ACCOMMODATIONS: WINCHESTER MANSIONS. (B, L)
Day 16 - Saturday - Cape Town /Kirstenbosch Gardens /Johannesburg
This morning visit Kirstenbosch Botanical Gardens, arguably one of the most beautiful gardens in the world. Founded in 1913, Kirstenbosch lies on the eastern slopes of Table Mountain and consists of landscaped gardens of indigenous plants and trees, watered by the Liesbeek River, as well as natural forest that extend up to the lower slopes. Kirstenbosch covers an area of 1,383 acres, 148 of which are cultivated; the remainder is a natural flora reserve.

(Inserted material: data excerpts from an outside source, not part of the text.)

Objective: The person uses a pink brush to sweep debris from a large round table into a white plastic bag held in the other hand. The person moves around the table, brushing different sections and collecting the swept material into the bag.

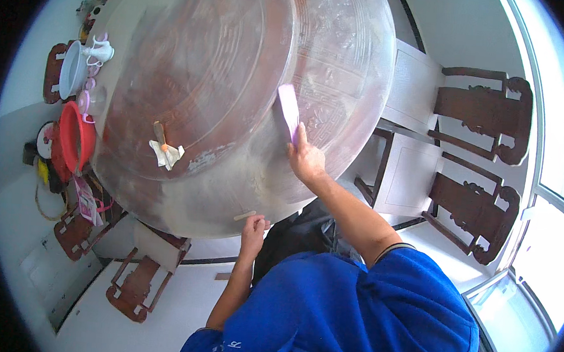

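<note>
My right hand [307,160] grips the handle end of a flat pinkish-white tool [289,105], perhaps a brush or scraper. The tool reaches over the carved surface of a round dark-red wooden table [335,92], beside the edge of its raised round centre [210,75]. A pale dusty film covers much of the wood. At the near rim of the table is my left hand [254,227], its fingers curled beside a small pale strip [244,216]; whether they touch it is unclear. On the raised centre lies a wooden-handled tool [159,132] against a crumpled off-white cloth or paper [166,154].
Carved wooden chairs [480,108] stand to the right, and another chair [135,283] is at the lower left. Beyond the table's left edge are a red plastic basin [77,137], a pale blue basin [73,70] and a white teapot-like vessel [100,51].
</note>
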Motion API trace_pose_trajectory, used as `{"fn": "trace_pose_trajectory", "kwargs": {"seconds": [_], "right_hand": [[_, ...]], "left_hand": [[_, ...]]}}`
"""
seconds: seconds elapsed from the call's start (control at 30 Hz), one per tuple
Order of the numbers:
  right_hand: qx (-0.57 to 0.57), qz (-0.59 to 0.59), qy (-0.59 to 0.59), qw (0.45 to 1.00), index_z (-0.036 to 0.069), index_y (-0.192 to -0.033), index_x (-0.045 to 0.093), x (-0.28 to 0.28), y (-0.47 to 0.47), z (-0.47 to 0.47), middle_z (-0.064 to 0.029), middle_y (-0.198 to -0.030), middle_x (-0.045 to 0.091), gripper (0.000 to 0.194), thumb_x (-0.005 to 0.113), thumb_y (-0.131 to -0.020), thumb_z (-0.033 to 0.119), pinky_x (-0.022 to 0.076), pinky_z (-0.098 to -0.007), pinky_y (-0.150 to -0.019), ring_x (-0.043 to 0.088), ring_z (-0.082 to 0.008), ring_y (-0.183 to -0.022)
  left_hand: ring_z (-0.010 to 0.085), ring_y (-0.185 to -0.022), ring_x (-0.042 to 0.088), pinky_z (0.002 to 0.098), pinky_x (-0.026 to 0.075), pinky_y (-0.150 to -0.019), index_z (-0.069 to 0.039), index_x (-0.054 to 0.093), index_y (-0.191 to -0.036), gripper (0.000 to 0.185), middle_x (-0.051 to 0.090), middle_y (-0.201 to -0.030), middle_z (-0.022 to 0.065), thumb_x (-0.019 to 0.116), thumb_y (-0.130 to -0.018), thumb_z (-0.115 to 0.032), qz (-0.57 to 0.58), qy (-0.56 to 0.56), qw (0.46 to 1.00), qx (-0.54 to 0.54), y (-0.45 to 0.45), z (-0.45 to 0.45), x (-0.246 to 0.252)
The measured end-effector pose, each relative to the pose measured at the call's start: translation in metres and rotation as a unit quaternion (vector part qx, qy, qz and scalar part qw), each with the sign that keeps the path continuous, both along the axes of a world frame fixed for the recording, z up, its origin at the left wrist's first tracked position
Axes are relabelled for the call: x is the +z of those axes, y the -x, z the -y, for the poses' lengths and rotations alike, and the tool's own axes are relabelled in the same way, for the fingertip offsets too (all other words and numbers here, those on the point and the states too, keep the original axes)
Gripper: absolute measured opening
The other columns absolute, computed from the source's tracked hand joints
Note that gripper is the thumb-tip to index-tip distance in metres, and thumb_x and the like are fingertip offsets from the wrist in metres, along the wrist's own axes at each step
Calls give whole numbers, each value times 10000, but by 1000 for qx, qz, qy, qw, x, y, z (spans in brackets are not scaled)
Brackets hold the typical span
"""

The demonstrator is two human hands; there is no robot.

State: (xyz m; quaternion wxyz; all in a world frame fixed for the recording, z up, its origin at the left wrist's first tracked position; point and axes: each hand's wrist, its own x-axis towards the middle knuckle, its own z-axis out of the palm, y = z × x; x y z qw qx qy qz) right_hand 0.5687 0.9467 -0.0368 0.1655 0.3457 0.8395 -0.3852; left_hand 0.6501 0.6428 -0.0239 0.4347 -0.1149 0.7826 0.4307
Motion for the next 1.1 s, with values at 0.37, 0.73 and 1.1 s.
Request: {"fn": "trace_pose_trajectory", "kwargs": {"seconds": [0.37, 0.73, 1.1], "right_hand": [[-102, -110, -316, 937, 150, -1418, 516, -33, 34, -332, -242, -1006, 724, 490, 585, -966, 327, 570, -533, -765, 714, -427, -891], [284, -183, -143, 930, 228, -1553, 382, -35, -21, -264, -209, -1087, 706, 643, 575, -946, 141, 596, -485, -774, 727, -369, -896], [254, -133, -181, 941, 183, -1531, 419, -71, 67, -309, -151, -1135, 729, 609, 631, -962, 233, 606, -460, -730, 738, -340, -862]], "left_hand": [[205, -946, 716, 347, 540, -824, -5, 571, -1230, 267, 735, -1070, 137, 531, -1044, -192, 17, 34, 999, 0, -6, -22, -15], [191, -923, 713, 319, 547, -839, 14, 578, -1204, 234, 734, -1035, 134, 530, -1041, -146, 37, 18, 999, 12, 3, -112, 3], [199, -948, 704, 334, 550, -873, 6, 580, -1214, 235, 729, -1049, 141, 532, -1039, -142, 30, 51, 998, 2, 13, -142, 17]]}}
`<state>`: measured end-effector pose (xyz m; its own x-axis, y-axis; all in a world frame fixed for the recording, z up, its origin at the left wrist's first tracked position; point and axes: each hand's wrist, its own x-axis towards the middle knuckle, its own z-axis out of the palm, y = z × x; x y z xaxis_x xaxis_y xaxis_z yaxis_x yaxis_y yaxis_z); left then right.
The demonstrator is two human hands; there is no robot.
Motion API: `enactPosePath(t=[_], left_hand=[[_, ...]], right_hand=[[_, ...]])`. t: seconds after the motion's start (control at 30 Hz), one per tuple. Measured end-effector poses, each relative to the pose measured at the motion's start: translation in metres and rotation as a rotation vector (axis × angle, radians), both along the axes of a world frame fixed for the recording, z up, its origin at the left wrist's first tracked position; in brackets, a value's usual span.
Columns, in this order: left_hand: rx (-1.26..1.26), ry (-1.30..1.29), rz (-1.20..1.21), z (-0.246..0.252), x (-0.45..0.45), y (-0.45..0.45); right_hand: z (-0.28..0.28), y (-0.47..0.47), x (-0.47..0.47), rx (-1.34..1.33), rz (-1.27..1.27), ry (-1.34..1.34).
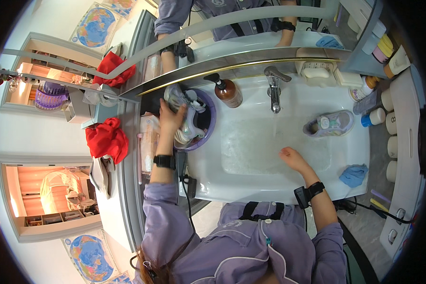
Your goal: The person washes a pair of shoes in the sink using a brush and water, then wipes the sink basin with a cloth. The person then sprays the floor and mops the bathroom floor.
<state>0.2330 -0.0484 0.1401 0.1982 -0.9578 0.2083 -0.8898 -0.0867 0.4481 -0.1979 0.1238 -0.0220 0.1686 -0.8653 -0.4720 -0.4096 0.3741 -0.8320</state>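
My left hand (171, 117) is at a purple round basin (212, 124) left of the sink, its fingers around a light-coloured shoe (175, 96). More pale, strapped pieces, perhaps shoes, lie in that basin; their exact form is hard to tell. Over the white washbasin (248, 184) hovers my right hand (293, 159), fingers loosely curled, with nothing visible in it. A single grey-lilac sneaker (329, 124) rests on the right side of the washbasin, beyond that hand. A chrome faucet (275, 92) stands at the back, with a brown pump bottle (229, 93) to its left.
A blue cloth (354, 175) lies at the washbasin's right corner. Soap in a dish (316, 73) sits at the back right, near several bottles and a white-and-blue container (373, 117). A mirror (234, 35) spans the back. Red fabric (108, 139) lies left; cables run beside both arms.
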Motion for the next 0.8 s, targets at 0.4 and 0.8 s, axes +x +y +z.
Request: enactPosePath(t=[0.4,0.8], left_hand=[[-0.102,-0.262,-0.25,0.006,-0.092,0.124],[-0.108,-0.445,-0.2,-0.016,-0.055,0.102]], right_hand=[[0.081,-0.132,0.178,-0.373,-0.007,-0.061],[0.025,-0.091,0.125,-0.408,0.119,-0.005]])
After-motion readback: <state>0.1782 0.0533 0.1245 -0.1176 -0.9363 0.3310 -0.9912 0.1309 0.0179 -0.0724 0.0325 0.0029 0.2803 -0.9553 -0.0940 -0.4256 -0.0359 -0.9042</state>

It is a living display featuring 9,000 of the estimated 20,000 species of indigenous South African flora, and close to 50% of the peninsula’s floral wealth. Among the interesting sections here are the Cycad Amphitheatre, which hosts most species of these “living fossils” found in southern Africa; the famed Protea Garden on the higher slopes, with its profuse growth of silver trees (Leucadendron argenteum); the JV Mathews Rock Garden (named after the first curator) containing succulents of the genera Crassula, Aloe, Lampranthus and Euphorbia; the Erica Garden and the Pelargonium Koppie. Two streams cut through Kirstenbosch, both laced with besembos, red alder and hard fern. Of historical interest is an avenue of camphor trees and fig trees planted by Cecil Rhodes in 1898, and a small section of wild almond (Brabejum stellatifolium) hedge planted by Dutch settler Jan van Riebeeck in 1660. Birds of all sorts can be seen here as well – Dusky and Paradise Flycatchers, sunbirds, Klaas's Cuckoos, bulbuls, pigeons, brilliant green and red Cape Sugarbirds (which pollinate the flowers), guinea fowls, and the Cape Batis. The rest of the day is at leisure to relax or take advantage of the excellent shopping opportunities nearby. Later today, you will be transferred to the airport for your flights back home. (B; Meals Aloft)
Day 17 – Sunday - Home
Land in Washington today, filled with incredible memories of your journey through Southern Africa.
PLEASE NOTE: Schedules, accommodations and prices are accurate at the time of writing. They are subject to change.